Imagine, if you will, a lady of a certain repute, or, at the very least, a certain disposition towards love and pecuniary matters, such that the one were contingent on the other, or the other on the one; she might troll for a dollop of desire, if but a dollar may find its way to her, or, should some troll tickle a collop of her belly, she may yet tolerate it, if he would pay a toll. At every amorous portal will she sing tra-la-la if there but be a piper to pay her for the tune. How may we name such a Polly of amory?
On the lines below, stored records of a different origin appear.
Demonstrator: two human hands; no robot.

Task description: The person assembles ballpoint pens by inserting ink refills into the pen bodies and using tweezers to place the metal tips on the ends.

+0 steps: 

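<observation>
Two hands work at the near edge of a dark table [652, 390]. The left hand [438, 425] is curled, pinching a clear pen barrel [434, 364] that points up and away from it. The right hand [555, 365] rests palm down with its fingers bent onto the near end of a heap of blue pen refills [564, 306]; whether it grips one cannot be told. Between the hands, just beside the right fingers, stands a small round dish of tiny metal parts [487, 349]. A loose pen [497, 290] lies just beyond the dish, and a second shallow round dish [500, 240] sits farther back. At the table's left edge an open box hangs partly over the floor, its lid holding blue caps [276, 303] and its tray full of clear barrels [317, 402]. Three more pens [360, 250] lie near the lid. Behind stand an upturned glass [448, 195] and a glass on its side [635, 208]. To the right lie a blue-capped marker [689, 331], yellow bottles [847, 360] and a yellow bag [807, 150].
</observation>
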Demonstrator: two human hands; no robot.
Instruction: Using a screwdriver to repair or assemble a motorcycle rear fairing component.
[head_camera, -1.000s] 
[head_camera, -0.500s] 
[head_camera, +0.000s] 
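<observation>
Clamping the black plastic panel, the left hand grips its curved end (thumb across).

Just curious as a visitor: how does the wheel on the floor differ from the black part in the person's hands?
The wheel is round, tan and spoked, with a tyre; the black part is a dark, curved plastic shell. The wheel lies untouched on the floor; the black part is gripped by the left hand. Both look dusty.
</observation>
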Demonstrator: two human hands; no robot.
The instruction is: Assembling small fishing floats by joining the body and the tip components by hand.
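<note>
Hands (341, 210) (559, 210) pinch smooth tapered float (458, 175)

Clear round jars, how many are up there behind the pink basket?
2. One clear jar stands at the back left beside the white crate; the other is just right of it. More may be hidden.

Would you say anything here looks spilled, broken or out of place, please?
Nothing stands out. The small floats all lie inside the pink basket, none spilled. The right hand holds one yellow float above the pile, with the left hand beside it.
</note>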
If you’re thinking Trollope, you have it: I have been emulating (I will allow others to judge the success) the style of Anthony Trollope, a prolific novelist of the nineteenth century. He was certainly versed in the ways of the sexes and the ways of money; here is a quote from Doctor Thorne:
One of her instructors in fashion had given her to understand that curls were not the thing. “They’ll always pass muster,” Miss Dunstable had replied, “when they are done up with bank notes.”
Does such a lass seem like a bit of a trull? Trolling for banknotes, as it were? Well, it may be from troll (verb, originally meaning “wander about”) or trull (“prostitute”, derived from the aforementioned troll) that we get trollop (“prostitute, slattern”). Now, this trollop is not related to our novelist’s name, Trollope (though I cannot say whether there may have been some influence in form); the family name is a toponym from a place in northern England – a place that was originally named, in Old Norse, “valley of the trolls” (this troll also not related to the troll that gives us trollop). But it does seem that Trollope’s own interest in actually earning money with his writing, his scorn of those who disdained lucre, and his workday approach to the craft – not waiting for the muse but actually writing to a daily quota – made him a literary trollop in the eyes of some critics.
Trollop does, of course, have aesthetic appeal quite apart from its novel literary sense. As Jim Taylor says, “It feels like a fascinating word, with those contemptuous plosives. And that very upright double-l in the middle. Could the symmetric o’s be breasts?” Jim has been delicate enough not to mention the sheer iconicity of an ollo ensemble.
But aside from the visuals, with which you are free to play further, there is, as Jim says, the plosives, and, more, the overall feel of the word. It belongs to a set of words with similar sound: dollop, collop, polyp, gallop, fillip; a little more removed, rollick, colic, killick, and bullet, billet, ballot, pullet, prelate… They all start and end with stops, and have a little flip of /l/ in the middle. It gives them, to me, a sort of taste of cold cuts or similar bits of meat you flip onto your tongue, or perhaps of music trills, or little flips or flops of things (whipped cream, perhaps). Brief but longer than abrupt, and with a light touch in the middle. Now, consider: how are trollope and slattern different, and how similar?
And how are a woman who loves for money and a man who writes for money different? And is every pecuniary motivation so poorly looked on? The answer to the latter question is hinted at by Trollope in Doctor Thorne: “There is no road to wealth so easy and respectable as that of matrimony.” Ah, so constancy excuses venality. Now, is a writer of novels who does it for money constant – to his craft – or promiscuous – writing so many different books? Was Trollope a trollop? And does it matter, really? Trollope in his autobiography reminds us of the main thing: “Of all the needs a book has, the chief need is that it be readable.”